> **Exercise brief**:
Give again, unaltered, the lines of the listing below that run from the line having "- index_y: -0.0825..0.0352" through the line having "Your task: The".

> **Collected material**:
▽

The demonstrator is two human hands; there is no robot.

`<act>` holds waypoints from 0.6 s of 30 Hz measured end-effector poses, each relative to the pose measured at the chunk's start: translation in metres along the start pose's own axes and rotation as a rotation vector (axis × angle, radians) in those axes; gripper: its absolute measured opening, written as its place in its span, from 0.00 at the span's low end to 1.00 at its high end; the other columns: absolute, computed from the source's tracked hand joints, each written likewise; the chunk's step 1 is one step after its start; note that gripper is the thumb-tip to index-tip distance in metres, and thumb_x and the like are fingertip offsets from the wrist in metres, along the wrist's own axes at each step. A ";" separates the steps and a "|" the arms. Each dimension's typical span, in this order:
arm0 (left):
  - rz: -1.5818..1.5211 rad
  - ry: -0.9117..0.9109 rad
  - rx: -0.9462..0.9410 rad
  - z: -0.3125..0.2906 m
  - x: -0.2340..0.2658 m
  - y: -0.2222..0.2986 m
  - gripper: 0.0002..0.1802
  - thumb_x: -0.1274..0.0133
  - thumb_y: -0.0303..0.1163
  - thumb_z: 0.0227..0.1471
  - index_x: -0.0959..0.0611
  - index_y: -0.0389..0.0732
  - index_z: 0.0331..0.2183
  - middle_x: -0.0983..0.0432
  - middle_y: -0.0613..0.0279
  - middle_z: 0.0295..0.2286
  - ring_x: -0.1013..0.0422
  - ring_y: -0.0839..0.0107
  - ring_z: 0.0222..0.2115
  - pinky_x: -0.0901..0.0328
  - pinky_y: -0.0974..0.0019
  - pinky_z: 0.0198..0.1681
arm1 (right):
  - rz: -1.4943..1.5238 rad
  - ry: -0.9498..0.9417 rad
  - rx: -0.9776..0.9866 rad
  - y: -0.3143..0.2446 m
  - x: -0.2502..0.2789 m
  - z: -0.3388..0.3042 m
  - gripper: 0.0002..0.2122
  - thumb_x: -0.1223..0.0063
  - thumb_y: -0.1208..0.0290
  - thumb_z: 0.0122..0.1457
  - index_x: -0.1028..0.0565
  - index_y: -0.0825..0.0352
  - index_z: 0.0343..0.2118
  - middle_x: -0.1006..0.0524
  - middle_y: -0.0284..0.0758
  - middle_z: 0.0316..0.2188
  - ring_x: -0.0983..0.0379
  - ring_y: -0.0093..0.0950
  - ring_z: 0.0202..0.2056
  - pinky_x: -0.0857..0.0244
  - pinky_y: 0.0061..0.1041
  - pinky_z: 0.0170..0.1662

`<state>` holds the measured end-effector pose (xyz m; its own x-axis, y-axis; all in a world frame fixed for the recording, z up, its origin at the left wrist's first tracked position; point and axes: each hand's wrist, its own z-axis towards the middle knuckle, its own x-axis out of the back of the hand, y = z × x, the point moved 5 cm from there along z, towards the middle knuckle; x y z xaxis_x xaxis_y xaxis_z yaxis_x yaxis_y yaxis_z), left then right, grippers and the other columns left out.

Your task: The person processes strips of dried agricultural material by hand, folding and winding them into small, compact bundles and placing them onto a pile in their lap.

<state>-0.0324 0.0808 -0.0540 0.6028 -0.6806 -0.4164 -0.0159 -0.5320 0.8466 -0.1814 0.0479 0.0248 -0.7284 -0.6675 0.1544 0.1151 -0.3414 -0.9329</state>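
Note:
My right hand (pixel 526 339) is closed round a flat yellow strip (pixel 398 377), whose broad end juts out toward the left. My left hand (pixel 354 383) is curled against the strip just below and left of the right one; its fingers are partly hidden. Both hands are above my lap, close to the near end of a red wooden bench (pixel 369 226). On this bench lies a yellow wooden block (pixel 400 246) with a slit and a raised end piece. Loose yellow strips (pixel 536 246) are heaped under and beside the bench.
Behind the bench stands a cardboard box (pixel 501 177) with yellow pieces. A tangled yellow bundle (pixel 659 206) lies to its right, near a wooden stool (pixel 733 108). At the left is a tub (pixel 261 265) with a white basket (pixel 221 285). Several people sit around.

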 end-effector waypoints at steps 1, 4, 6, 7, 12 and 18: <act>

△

> **Reply to the exercise**:
  - index_y: -0.0825..0.0352
  - index_z: 0.0343..0.2118
  - middle_x: -0.1006..0.0524
  - middle_y: -0.0284..0.0758
  - middle_z: 0.0316..0.2188
  - ring_x: -0.0983..0.0379
  - ring_y: -0.0093..0.0950
  - ring_z: 0.0202..0.2056
  - pinky_x: -0.0857..0.0244
  - pinky_y: 0.0061..0.1041
  - pinky_z: 0.0170..0.1662

`<state>` holds the measured end-effector pose (xyz m; its own x-axis, y-axis; all in a world frame fixed for the recording, z up, its origin at the left wrist's first tracked position; point and axes: each hand's wrist, its own z-axis towards the middle knuckle, its own x-axis out of the back of the hand, y = z × x, the point moved 5 cm from there along z, towards the middle knuckle; x y z xaxis_x xaxis_y xaxis_z yaxis_x yaxis_y yaxis_z), left then right, grippers and the other columns left out.

Your task: The person processes strips of dried agricultural material by hand, folding and winding them into small, compact bundles and placing them onto a pile in their lap.

For this exercise, nothing more remains to be done.